In order to tackle these and regulate the risk of abuse, several countries have enacted distinct trade laws. Croatia recently followed suit by adopting a new Act on the Prohibition of Unfair Trading Practices in the Business-to-Business Food Supply Chain. The act entered into force in December 2017 and provided for a transition period until the end of December 2017. The act defines the concept of 'significant buyer power', as well as different types of illegal behaviour. The act applies only to the supply of agricultural and food products.
The main features of the act are set out below.
Under the act, strong bargaining power is considered to exist if:
- a reseller has a turnover of more than HRK100 million (approximately €13 million); or
- a buyer or processor has a turnover exceeding HRK50 million (approximately €7 million).
In order to calculate this threshold, the net group turnover in Croatia is relevant.
Ultimately, this threshold is very low. Almost every sizeable market player in the food supply chain in Croatia will fall within the ambit of the act.
Notably, the act applies to all types of buyer, which is another feature that differs from other countries (but is similar to the situation in, for example, Romania and Bulgaria). Consequently, the system is such that a wholesaler can be considered to have strong bargaining power and simultaneously be exposed to strong bargaining power downstream. The commercial agreements at both levels of the supply chain must then meet the requirements set out under the act.
Definition of 'unfair trading practices''
Unfair trading practices' are defined as contract terms and commercial conduct contrary to good faith and fair dealing, equality of trading partners, reciprocal supplies of service and good commercial conduct.
The act segments unfair trading practices into six categories:
- agreements outside the supply contract contrary to the act;
- demanding payment for goods or services which are not determined in the receipt;
- general terms of business contrary to the act;
- unjustified unilateral termination of an agreement without prior notice or unilateral changes to the agreement;
- disproportionately high penalties in relation to the value and significance of the obligation; and
- other unfair trading practices.
All agreements that involve a buyer with strong bargaining power must be concluded in writing and entail the following:
- the purchase price or the way in which the price is defined;
- the quality and type of agricultural or food product being delivered;
- the payment terms and deadlines, which cannot exceed the 60-day limit;
- the terms and deadlines of delivery;
- the place of delivery; and
- the duration of the agreement.
Without these specifications, the agreement may be pronounced null and void.
Pursuant to the act, the receipt for each delivery must be issued.
The Croatian Competition Agency (CCA) is empowered to enforce the act. It may start a procedure on its own initiative or based on the party's request. The entire procedure is governed by the General Administrative Procedure Act.
When investigating alleged unfair trading practices, the CCA is entitled to obtain copies of all relevant documents and information. The authority must close proceedings within 60 days from the date on which it establishes all of the relevant facts for rendering the decision.
Violations of the act can entail fines on the infringing undertaking.

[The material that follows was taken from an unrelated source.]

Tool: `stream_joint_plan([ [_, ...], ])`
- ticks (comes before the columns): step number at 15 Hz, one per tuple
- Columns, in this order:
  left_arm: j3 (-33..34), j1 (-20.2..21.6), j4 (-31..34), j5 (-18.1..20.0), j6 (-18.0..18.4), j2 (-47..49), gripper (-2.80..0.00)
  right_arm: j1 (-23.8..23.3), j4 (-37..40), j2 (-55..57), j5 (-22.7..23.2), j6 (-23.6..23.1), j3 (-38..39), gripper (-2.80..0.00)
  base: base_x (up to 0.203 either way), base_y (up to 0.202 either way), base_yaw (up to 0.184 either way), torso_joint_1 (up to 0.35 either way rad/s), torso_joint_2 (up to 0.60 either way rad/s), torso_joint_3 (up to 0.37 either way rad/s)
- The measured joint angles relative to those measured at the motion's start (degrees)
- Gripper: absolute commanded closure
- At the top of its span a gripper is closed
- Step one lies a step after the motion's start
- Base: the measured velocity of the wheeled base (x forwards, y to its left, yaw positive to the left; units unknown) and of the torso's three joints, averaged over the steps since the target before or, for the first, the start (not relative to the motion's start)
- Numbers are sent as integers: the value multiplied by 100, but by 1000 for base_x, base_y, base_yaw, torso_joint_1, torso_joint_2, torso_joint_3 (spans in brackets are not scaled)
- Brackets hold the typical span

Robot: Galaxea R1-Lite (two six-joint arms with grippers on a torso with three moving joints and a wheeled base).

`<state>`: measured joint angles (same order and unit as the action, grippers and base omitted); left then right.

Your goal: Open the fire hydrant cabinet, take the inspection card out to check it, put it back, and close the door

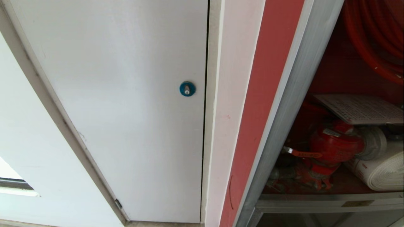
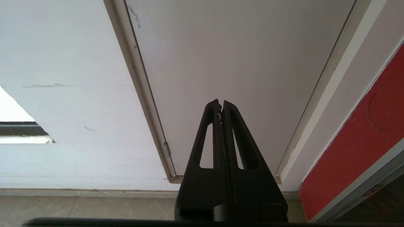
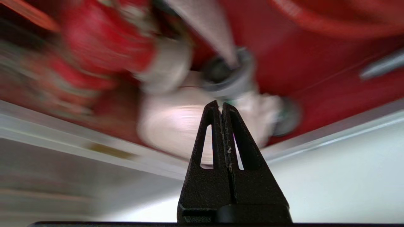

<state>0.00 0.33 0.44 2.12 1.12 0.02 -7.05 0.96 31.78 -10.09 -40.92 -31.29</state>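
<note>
The fire hydrant cabinet (image 1: 268, 94) stands open at the right of the head view, its red side and silver frame showing. Inside, the white inspection card (image 1: 363, 108) lies flat on top of the red valve (image 1: 334, 146), beside the white rolled hose (image 1: 382, 168) and below the red hose reel (image 1: 375, 34). The door is out of view. My right gripper (image 3: 221, 105) is shut and empty, pointing into the cabinet (image 3: 331, 78) at the rolled hose (image 3: 170, 126). My left gripper (image 2: 220, 104) is shut and empty, facing the white panel.
A plain white panel (image 1: 120, 104) with a round blue lock (image 1: 187, 89) fills the left of the head view; a white pillar (image 1: 227, 110) separates it from the cabinet. The silver sill (image 1: 328, 201) runs under the opening. Tiled floor (image 2: 94, 208) lies below.
</note>
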Motion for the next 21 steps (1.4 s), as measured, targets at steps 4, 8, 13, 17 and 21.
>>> stream_joint_plan([
  [4, 0, -2, 2, -1, 2, 0, 0, 168, -15, -660, 479, 1567, 490, 0, 0, 0, 0, 0, 0, 0],
  [8, 0, 0, 0, 0, 0, 0, 0, 256, -18, -1241, 723, 2236, 789, 0, 0, 0, 0, 0, 0, 0],
  [13, 0, 0, -2, -1, 3, 0, 0, 335, -31, -1621, 984, 3509, 944, 0, 0, 0, 0, 0, 0, 0],
  [17, 0, -2, 0, -1, 2, 0, 0, 589, -24, -2053, 1030, 3710, 1389, 0, 0, 0, 0, 0, 0, 0],
  [21, 0, 0, 0, -1, 2, 0, 0, 637, -33, -2580, 1047, 3992, 1966, 0, 0, 0, 0, 0, 0, 0],
])
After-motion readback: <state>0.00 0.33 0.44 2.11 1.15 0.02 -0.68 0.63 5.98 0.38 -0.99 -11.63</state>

For legal entities, the maximum fine is:
- HRK5 million (approximately €375,000) for selling below cost;
- HRK3.5 million (approximately €260,000) for serious infringements (ie, imposing unfair trading practices defined under the act);
- HRK1 million (approximately €75,000) for minor infringements (ie, cases where the party to the proceeding fails to deliver necessary information and documentation required by the agency or fails to perform its obligations with regard to certain measures and conditions imposed by the CCA); and
- HRK100,000 (approximately €7,500) for other infringements (ie, failure to comply with the CCA's request to deliver certain documentation).

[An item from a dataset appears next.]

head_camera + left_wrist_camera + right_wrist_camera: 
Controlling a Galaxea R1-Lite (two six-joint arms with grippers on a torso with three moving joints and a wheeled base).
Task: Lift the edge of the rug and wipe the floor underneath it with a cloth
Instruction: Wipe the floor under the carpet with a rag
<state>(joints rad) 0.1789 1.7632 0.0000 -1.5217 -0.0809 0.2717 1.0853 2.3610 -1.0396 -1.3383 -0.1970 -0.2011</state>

At present, no further guidance regarding the method of setting fines is available, other than that the CCA will consider all aggravating and mitigating circumstances. The limitation period is five years (relative – that is, it can be interrupted) and 10 years (absolute) from the date on which the infringement ends.
The act provides for the possibility to offer commitments voluntarily, to eliminate the established unfair trading practices within 40 days from the opening of the proceedings. If such are accepted by the CCA, the respective party must evidence fulfilment of these measures and this will ultimately determine whether the CCA will terminate the proceedings.
Overall, questions regarding the act still remain. These relate to the concept of strong bargaining power, the interpretation of unfair trading practices and the setting of eventual fines, leaving aside the fact that the maximum fines are arguably an ineffective deterrent (when compared with the maximum fines for abuses of market dominance of up to 10% of total turnover of the respective undertaking).
Stakeholders had only until the end of December 2017 to ensure that their agreements were compliant with the act. Even in its publication, the CCA conceded that the transition period was likely too short to ensure full compliance and allow for the CCA to make the necessary organisational steps to be able to enforce the act. It therefore remains to be seen whether the CCA will really be able to make good use of the new enforcement tools so that the government's wish to protect weaker parties in the supply chain from abuses can materialise.